In the first part, all sub-systems of the Sandwindmill concept are treated separately. Wind data, theoretical formulations, and an exploration of the mining options are used to identify optimization opportunities. From the assessment, it becomes apparent that the interdependency of these sub-systems complicates the cost-optimization. Hence, a competitive system design requires an accurate harmonization of these sub-systems. Three main conclusions are drawn. First of all, the costs per cubic meter decrease with an increasing nourishment volume. Finding the marginal costs is essential in determining the feasibility of the system for certain volumes. Secondly, it is concluded that - given an annual nourishment volume - the pump capacity and windmill size should be attuned. Their cost-optimum is found at a set-up that leads to a yearly operational time of approximately 70%. Lastly, the analysis shows that the application of batteries to support the system in case of lower wind velocities can contribute to a more economical system. This is mainly the case if the system has wave-induced limited operational times.

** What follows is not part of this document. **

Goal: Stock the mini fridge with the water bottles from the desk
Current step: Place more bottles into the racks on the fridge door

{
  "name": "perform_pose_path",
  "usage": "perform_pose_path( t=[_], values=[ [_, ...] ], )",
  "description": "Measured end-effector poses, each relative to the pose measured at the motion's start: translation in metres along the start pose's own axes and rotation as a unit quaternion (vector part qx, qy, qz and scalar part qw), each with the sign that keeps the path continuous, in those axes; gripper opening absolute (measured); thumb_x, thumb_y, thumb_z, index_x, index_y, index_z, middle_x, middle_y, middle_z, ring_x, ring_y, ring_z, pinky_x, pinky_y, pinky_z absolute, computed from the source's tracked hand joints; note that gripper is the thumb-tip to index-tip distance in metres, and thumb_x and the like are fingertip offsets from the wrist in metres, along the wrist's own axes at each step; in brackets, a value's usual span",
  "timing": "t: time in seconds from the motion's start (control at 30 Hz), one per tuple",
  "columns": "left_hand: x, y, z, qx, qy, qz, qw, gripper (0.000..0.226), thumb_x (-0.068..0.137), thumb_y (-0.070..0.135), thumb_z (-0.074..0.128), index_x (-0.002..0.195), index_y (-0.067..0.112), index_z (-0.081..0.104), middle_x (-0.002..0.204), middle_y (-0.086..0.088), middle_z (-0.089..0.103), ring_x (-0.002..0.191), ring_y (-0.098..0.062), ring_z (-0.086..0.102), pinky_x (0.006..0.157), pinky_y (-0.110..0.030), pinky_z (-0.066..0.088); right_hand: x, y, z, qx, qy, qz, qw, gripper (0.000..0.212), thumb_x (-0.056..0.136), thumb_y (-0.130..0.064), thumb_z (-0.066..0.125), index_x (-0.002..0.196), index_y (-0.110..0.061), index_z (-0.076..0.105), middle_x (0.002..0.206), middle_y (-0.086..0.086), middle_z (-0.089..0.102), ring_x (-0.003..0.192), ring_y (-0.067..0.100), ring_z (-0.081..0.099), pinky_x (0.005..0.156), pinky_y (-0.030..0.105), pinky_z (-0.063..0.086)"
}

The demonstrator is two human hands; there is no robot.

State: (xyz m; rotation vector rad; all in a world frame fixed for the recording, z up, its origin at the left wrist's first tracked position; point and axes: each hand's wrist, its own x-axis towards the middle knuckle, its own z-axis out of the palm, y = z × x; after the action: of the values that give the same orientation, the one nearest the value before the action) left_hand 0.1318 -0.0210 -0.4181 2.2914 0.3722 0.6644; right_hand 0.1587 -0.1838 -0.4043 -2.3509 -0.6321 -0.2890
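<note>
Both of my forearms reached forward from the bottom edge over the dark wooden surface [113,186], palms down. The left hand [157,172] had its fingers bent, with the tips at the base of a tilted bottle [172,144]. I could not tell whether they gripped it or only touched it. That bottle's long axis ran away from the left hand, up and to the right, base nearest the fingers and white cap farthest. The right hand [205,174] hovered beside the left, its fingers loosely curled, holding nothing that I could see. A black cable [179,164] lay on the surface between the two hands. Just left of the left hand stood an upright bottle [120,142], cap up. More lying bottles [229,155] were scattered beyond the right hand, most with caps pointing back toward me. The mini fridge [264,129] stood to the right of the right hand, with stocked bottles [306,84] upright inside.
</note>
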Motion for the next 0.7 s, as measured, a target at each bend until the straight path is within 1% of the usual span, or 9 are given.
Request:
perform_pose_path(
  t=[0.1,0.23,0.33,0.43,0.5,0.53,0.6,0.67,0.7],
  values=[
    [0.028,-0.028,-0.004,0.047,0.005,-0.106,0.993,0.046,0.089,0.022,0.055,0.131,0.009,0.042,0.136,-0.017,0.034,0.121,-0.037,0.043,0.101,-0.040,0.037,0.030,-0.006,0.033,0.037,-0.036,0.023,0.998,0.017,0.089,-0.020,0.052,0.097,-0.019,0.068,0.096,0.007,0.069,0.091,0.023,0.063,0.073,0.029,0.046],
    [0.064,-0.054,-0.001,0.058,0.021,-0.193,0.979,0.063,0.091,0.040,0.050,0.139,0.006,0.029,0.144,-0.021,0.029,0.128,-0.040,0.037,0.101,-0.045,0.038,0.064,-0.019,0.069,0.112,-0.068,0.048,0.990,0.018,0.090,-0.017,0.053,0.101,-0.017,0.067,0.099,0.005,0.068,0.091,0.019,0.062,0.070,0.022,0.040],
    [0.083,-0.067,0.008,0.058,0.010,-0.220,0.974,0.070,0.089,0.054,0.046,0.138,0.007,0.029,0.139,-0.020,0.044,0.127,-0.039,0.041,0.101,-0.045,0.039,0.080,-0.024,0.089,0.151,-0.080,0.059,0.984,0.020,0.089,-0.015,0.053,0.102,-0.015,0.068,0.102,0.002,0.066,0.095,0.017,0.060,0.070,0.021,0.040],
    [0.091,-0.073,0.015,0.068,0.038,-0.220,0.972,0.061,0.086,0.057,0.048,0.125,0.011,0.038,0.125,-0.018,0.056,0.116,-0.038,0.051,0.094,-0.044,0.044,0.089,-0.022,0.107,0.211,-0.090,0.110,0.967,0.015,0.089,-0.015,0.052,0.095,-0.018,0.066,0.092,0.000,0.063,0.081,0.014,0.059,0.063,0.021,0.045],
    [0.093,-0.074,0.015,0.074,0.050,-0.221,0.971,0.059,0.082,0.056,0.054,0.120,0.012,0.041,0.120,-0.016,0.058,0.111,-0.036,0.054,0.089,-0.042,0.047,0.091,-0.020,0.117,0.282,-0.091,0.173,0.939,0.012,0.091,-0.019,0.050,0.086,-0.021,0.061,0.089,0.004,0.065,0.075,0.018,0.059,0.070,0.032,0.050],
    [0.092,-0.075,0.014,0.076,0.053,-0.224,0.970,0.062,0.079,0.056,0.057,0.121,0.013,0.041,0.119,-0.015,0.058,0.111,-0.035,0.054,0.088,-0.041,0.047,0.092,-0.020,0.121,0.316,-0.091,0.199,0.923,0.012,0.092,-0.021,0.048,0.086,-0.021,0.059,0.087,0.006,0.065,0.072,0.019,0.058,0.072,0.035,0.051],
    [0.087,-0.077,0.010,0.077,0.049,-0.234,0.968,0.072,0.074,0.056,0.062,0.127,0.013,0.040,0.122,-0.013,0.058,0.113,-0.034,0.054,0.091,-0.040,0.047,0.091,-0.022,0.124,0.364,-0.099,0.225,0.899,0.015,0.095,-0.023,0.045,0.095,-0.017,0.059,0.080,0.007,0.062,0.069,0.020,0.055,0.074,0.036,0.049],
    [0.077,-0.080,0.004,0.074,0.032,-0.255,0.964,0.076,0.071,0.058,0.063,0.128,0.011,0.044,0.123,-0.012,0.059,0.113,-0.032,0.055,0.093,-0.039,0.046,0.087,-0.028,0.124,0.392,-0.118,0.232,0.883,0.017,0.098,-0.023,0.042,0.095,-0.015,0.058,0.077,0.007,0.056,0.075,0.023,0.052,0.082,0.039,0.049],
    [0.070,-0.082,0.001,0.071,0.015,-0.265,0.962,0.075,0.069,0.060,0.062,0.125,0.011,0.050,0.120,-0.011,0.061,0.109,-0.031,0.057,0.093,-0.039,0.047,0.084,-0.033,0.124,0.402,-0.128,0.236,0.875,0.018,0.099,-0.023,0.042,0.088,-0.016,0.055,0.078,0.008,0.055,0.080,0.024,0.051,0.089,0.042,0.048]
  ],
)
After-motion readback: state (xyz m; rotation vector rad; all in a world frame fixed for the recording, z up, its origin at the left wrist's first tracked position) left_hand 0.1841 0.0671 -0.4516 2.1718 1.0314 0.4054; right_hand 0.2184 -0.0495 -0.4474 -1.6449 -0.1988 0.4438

Due to the costs of the displacement of the pipe outlet and the financial benefits of nourishing large volumes, the second part of the research aims at generating guidelines to designing a dispersive nourishment. Both wave- and tide-dominated systems are a potential field of application for the Sandwindmill. North-Holland is selected as an appropriate case study, containing the Marsdiep tidal inlet and a wave-dominated closed coastal section. A process-based coastal area model is set up to determine the sensitivity of different nourishment strategies on the dispersion at a one-year timescale. A tidal channel wall nourishment at the Marsdiep and a shoreface nourishment at Callantsoog are assessed.

One of the key findings of the second part is that the strong tidal velocities at the Marsdiep inlet are more capable of transporting the nourishment than the conditions at the wave-dominated coast. After one year, the distance travelled by a significant part of the nourished sediment is a factor four higher for the Marsdiep nourishment. Secondly, the research shows that the grain size plays a vital role in the local and regional dispersion. Therefore, the borrowed grain size should be part of the system design. Under the evaluated scenarios, the nourishment application under forcing conditions with a higher transporting potential has a smaller effect in the longer term. This implies that the optimal operational time could be determined solely based on the cost-optimization and should hence be around 70%.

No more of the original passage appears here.